COCO, l’international musicien réunit 10 percussionnistes à Lomé

Après son passage à  Lomé, plus précisément à « Only One Beach », le percussionniste togolais est à nouveau sur la terre de nos aïeux. Les raisons : son groupe "PERCU DEFI AFRIC" est en production, et sortira des studios dans les prochains jours.

Résident permanent de la Hollande , l’artiste dispense des cours de percussion auprès des instituts de musique de son pays d’accueil. Il travaille également auprès d’une firme d’exportation d’instruments de musique, et sert à l’ingénierie, surtout au réglage de son.

L’éqco.jpguipe de notre rédaction a surpris l’artiste dans sa résidence à Hédjranawoé en compagnie d’une dizaine de musiciens d’origines diverses, c’était au cours d’une séance d’entrainement.

Par cette occasion, "Le Roi du Djimbé", Koko, a bien voulu en quelques mots, lever le voile sur le mythe qui plane sur sa personne, son cheminement, ses activés et des possibilités offertes aux artistes togolais en Occident, pour le développement de la musique :

 « Je ne peux exactement me situer sur les circonstances qui m’ont amené à la musique, mais je n’ignore pas avoir fait mes premiers pas dans les groupes de fanfare, il ya de cela une vingtaine d’année. A cette époque, je comptais environ dix ans.

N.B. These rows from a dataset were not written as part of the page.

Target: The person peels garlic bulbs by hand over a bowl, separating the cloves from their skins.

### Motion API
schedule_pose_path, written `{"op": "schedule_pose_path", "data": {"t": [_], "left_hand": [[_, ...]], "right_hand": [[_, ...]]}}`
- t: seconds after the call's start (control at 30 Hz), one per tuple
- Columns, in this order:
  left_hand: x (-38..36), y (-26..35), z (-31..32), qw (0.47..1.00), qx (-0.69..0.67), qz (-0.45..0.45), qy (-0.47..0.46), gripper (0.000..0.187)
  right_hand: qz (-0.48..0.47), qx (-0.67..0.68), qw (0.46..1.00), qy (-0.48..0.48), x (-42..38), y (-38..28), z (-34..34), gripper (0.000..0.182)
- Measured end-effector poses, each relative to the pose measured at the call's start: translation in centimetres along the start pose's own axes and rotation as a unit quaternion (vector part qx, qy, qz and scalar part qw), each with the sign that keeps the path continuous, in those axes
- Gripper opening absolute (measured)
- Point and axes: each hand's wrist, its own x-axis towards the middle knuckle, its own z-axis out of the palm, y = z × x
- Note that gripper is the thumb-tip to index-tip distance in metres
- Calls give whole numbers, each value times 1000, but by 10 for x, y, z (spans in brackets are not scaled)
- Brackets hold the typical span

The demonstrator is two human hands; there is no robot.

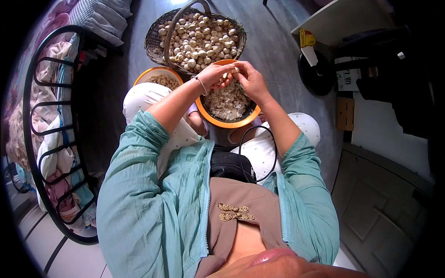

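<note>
My left hand (214, 77) and my right hand (251, 82) meet above an orange-rimmed basin (256, 116) holding papery garlic skins (227, 103). A small pale piece of garlic (236, 70) is pinched at the fingertips of my right hand. My left hand's fingers are curled around another pale piece, which looks like a garlic clove (225, 75); the fingers partly hide it. Just beyond the hands stands a wicker basket (154, 41) full of garlic bulbs (199, 39). To the left, a smaller orange-rimmed bowl (144, 74) contains loose cloves (163, 81), partly covered by my knee.
On the left is a black metal rack (30, 134) with cloths hanging through it. Toward the right are a round black base (315, 74), a yellow item (306, 38) and a pale cabinet door (371, 208). A black cable (274, 143) loops over my lap.
</note>
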Motion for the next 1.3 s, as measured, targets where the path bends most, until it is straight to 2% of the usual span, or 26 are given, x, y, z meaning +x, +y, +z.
{"op": "schedule_pose_path", "data": {"t": [0.07,0.27,0.57,0.67,0.73,0.83,1.0,1.13,1.2,1.3], "left_hand": [[1,-1,-4,999,-10,6,-40,29],[-4,1,-1,999,-33,3,-36,18],[-3,1,-2,1000,-1,-13,-19,20],[1,-4,-6,1000,-16,12,-15,24],[2,-3,-5,1000,-18,25,5,24],[7,-5,-6,998,-3,51,42,24],[2,1,2,995,30,63,71,27],[3,-3,4,997,48,62,5,30],[5,-6,2,991,90,98,-30,26],[4,-8,4,989,80,122,-26,24]], "right_hand": [[-3,-24,1000,3,-1,-7,-1,19],[-32,-37,999,-14,-3,-16,-2,23],[-74,-63,995,-11,-3,-22,-3,22],[-33,-30,999,6,-2,-15,-2,17],[115,168,979,-29,2,-10,-3,18],[153,199,967,-42,2,-11,-7,20],[165,232,958,-24,3,-13,-6,19],[160,232,959,-39,3,-4,-7,17],[170,243,954,-39,2,-1,-7,18],[187,292,937,-38,2,1,-7,19]]}}
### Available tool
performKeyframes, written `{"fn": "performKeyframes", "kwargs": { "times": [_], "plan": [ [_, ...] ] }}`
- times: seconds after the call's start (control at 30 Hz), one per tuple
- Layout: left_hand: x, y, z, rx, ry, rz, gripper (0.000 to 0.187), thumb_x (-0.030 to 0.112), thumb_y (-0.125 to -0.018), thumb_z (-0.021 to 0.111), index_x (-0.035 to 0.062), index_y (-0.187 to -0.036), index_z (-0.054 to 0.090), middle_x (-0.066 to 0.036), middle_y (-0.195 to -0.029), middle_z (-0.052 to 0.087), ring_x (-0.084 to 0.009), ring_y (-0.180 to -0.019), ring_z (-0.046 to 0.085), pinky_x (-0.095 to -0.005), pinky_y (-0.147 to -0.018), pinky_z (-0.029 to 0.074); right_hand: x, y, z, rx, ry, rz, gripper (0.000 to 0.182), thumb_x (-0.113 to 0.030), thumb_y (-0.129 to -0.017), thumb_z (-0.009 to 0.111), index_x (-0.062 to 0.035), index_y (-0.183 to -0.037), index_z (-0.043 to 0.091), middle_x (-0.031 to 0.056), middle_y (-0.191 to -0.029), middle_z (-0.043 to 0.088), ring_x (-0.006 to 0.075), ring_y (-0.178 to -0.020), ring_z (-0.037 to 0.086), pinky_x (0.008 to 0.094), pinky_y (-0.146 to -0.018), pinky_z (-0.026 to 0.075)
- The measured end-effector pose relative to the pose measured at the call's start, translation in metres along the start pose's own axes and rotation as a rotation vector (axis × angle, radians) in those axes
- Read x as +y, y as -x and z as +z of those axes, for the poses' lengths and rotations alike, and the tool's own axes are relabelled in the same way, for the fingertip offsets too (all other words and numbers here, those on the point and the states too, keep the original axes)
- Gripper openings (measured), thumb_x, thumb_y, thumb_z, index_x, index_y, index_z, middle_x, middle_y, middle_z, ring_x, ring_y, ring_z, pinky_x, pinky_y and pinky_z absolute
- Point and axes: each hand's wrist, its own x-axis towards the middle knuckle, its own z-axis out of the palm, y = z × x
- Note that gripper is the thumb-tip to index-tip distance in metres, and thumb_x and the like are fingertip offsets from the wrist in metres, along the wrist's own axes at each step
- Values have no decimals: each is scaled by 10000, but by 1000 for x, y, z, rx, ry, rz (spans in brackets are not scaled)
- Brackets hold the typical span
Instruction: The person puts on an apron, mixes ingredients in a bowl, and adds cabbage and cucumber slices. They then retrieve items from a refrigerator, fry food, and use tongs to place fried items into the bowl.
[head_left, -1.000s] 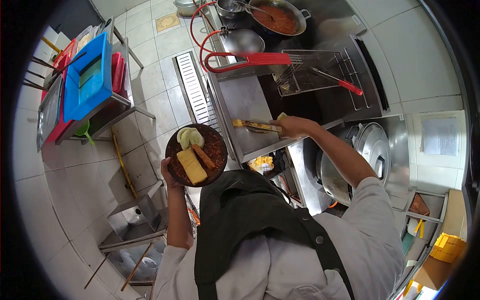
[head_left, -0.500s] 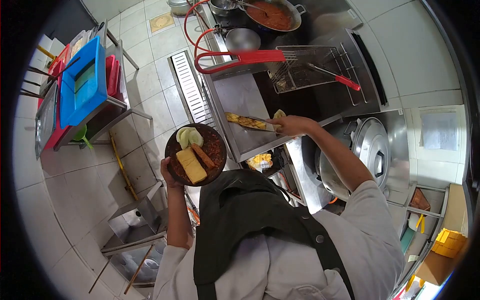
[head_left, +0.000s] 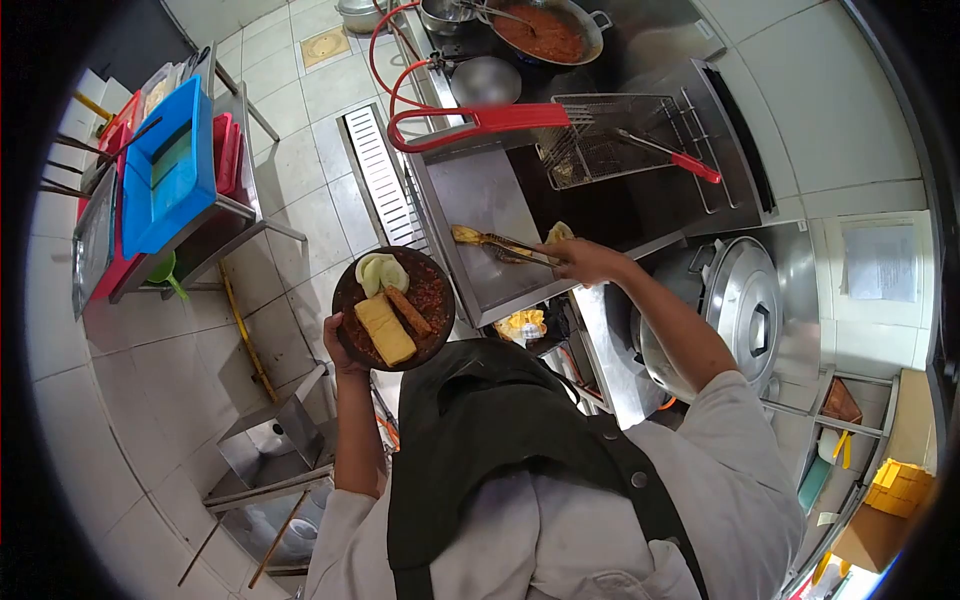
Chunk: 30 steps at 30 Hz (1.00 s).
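Observation:
My left hand [head_left: 345, 347] is wrapped around the side of a round dark dish [head_left: 442, 330]. In the dish, a yellow block of fried tofu [head_left: 385, 331], a browned strip [head_left: 408, 311] and pale green cucumber slices [head_left: 382, 272] lie on chopped red chili sauce. My right hand [head_left: 590, 262] grips metal tongs [head_left: 525, 249] whose tips point left, over a long golden fried piece [head_left: 466, 236] on the steel tray [head_left: 490, 190] of the fryer. Another pale yellow piece [head_left: 560, 233] shows just behind my right fingers.
A wire fry basket [head_left: 610, 135] with a red handle rests above the fryer, and red-handled tongs [head_left: 690, 165] lie across it. Farther back stands a pan of red sauce [head_left: 550, 35]. A large lidded pot [head_left: 745, 300] is at right, a blue tub [head_left: 170, 165] on the left rack.
My right hand has turned slightly and shifted a little right, and the tongs now lie across the fried piece, covering more of it. The dish in my left hand stays nearly still.

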Motion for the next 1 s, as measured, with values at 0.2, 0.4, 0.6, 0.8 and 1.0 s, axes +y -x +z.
{"fn": "performKeyframes", "kwargs": {
  "times": [0.2,0.4,0.6,0.8,1.0],
  "plan": [
    [1,-2,-1,31,-3,-15,491,256,-807,487,-11,-1219,516,-177,-1182,589,-316,-1052,587,-417,-939,456,20,11,17,9,-464,122,637,-49,-859,543,-233,-1430,331,19,-643,493,77,-444,433,249,-426,419],
    [0,-4,5,29,-26,-13,489,258,-813,484,-14,-1218,515,-177,-1177,591,-316,-1048,589,-421,-934,459,38,12,32,26,-653,67,631,-58,-877,540,-239,-1436,312,-9,-627,462,62,-435,411,230,-407,391],
    [-1,-7,3,-11,-45,-8,490,261,-815,495,-15,-1220,513,-180,-1177,589,-315,-1050,588,-427,-929,465,24,18,21,45,-585,149,575,-94,-915,490,-237,-1438,301,15,-654,483,74,-434,430,233,-406,411],
    [-5,-5,10,18,-8,-6,487,260,-815,496,-11,-1219,513,-181,-1176,589,-320,-1050,588,-430,-938,459,33,21,20,29,-456,123,547,-154,-932,469,-245,-1441,293,43,-691,509,101,-448,461,253,-422,446],
    [-6,-2,3,-9,31,-17,484,261,-818,485,-10,-1218,513,-180,-1178,589,-321,-1057,584,-428,-944,453,11,15,27,82,-313,140,555,-177,-899,504,-210,-1426,332,114,-746,577,141,-476,515,291,-459,482]
  ]
}}
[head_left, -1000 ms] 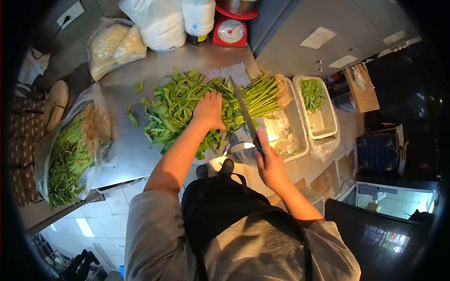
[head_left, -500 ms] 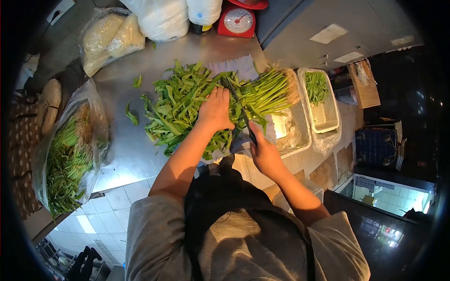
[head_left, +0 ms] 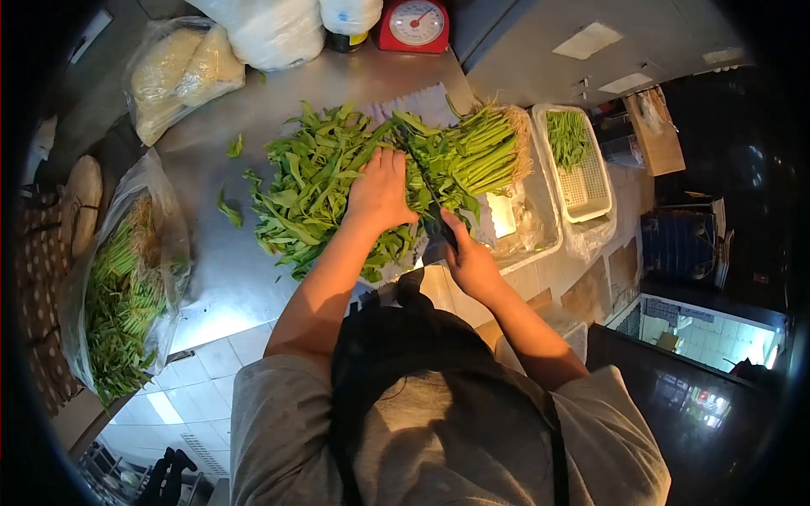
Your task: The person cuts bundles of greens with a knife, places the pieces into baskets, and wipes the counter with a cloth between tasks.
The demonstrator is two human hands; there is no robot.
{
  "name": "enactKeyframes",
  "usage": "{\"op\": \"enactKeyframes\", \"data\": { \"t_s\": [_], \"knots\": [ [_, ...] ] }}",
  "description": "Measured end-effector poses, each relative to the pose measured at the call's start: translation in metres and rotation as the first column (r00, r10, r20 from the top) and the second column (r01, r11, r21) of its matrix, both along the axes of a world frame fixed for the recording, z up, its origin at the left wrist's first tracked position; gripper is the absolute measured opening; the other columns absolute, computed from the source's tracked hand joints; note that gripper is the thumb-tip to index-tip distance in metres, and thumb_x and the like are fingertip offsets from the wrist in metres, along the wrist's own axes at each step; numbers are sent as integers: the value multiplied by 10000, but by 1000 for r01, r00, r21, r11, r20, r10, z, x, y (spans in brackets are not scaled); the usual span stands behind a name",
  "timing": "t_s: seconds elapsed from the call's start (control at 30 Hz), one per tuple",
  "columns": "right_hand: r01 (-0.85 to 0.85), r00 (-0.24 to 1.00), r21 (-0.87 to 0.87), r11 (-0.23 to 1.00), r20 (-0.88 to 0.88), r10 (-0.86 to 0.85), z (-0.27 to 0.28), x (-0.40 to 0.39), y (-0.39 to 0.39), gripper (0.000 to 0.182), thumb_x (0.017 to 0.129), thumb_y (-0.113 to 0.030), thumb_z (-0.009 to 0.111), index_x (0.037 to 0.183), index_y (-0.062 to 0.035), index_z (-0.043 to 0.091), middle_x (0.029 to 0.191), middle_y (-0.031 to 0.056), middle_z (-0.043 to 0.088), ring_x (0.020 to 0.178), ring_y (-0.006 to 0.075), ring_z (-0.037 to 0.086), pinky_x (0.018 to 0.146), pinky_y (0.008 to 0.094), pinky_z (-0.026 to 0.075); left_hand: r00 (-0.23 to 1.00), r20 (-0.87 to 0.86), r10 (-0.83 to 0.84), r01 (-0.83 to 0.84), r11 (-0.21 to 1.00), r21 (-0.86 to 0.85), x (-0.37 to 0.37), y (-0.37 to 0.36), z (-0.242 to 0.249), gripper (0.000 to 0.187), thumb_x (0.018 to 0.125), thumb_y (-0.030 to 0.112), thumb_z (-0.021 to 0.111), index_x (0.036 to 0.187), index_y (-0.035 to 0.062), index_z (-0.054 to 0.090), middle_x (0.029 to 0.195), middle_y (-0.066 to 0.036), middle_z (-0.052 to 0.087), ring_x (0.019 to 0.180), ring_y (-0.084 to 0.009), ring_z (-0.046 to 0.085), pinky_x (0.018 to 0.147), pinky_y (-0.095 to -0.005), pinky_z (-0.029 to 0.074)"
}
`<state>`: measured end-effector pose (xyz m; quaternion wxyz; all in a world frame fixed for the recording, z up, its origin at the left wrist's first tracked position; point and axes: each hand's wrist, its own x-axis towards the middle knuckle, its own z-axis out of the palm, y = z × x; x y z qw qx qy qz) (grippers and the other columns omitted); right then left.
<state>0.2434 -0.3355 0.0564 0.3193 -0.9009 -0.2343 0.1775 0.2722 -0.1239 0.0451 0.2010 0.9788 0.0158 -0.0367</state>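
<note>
A big bunch of leafy greens (head_left: 308, 181) lies across a purplish cloth (head_left: 413, 103), its leaves to the left and its pale stems (head_left: 489, 152) and roots to the right. My left hand (head_left: 381, 192) presses down on the leaves, fingers together and thumb out to the right, gripping the bunch. In my right hand (head_left: 474, 266), closed round the handle, is a dark kitchen knife (head_left: 430, 181). Its blade lies over the bunch between leaves and stems, just right of my left hand. How deep the edge sits among the greens cannot be seen.
A plastic bag of more greens (head_left: 126, 287) lies at left on the steel table (head_left: 211, 291). At the back are a bag of pale yellowish stuff (head_left: 186, 76) and a red scale (head_left: 415, 25). To the right, a white basket (head_left: 588, 202) holds some cut greens.
The knife's handle end and my right hand have shifted slightly left, closer to my left hand. My left hand still rests on the leaves. The whole view has shifted a little.
</note>
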Motion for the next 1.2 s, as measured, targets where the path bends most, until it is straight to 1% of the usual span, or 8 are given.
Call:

À mes débuts en 1984, j’ai joué avec la fanfare de l’Espoir, une des plus en vue de la capitale togolaise à cette époque. Ensuite, mes relations m’ont amené au groupe de ballet ADIKA. Je n’ai surtout pas manqué de jouer au scenario avec les marionnettes également.

Aussi, est-il besoin de rappeler que ma maman, a personnellement participé à mon instruction cultuelle, en m’introduisant dans une chorale de la place dans laquelle elle officiait. Je dois par le bais de votre journal, marquer mes gratitudes envers elle, Dame AKOFA AKOUVI IRENE.

Cependant, il faut avouer que je ne m’attendais pas à faire carrière dans le Djimbé uniquement, comme vous le voyez actuellement, mais une chose est sûre, les circonstances, mes rencontres, ont certainement concouru à l’expansion de mes profondes inspirations musicales.

C’est le cas d’un musicien ghanéen prénommé KOSSI. Il a été mon premier maître dans l’art et nous sommes aujourd’hui ensemble, vous le voyez vous-même… »

Il a enfin émis l’idée que pour l’émergence, mieux la relève du défi de la musique africaine face à la concurrence mondiale, les membres du groupe PERCU DEFI AFRIC, disposent de savoir faire.

« Cependant, il faut également la volonté des politiques à asseoir un climat favorable au développement des industries culturelles au Togo. Ce qui rendrait plus attractif le Togo à l’installation de grandes firmes d’instruments de musique, comme celle dans laquelle je travaille actuellement en Hollande, et seraient source d’emplois », a-t-il souhaité.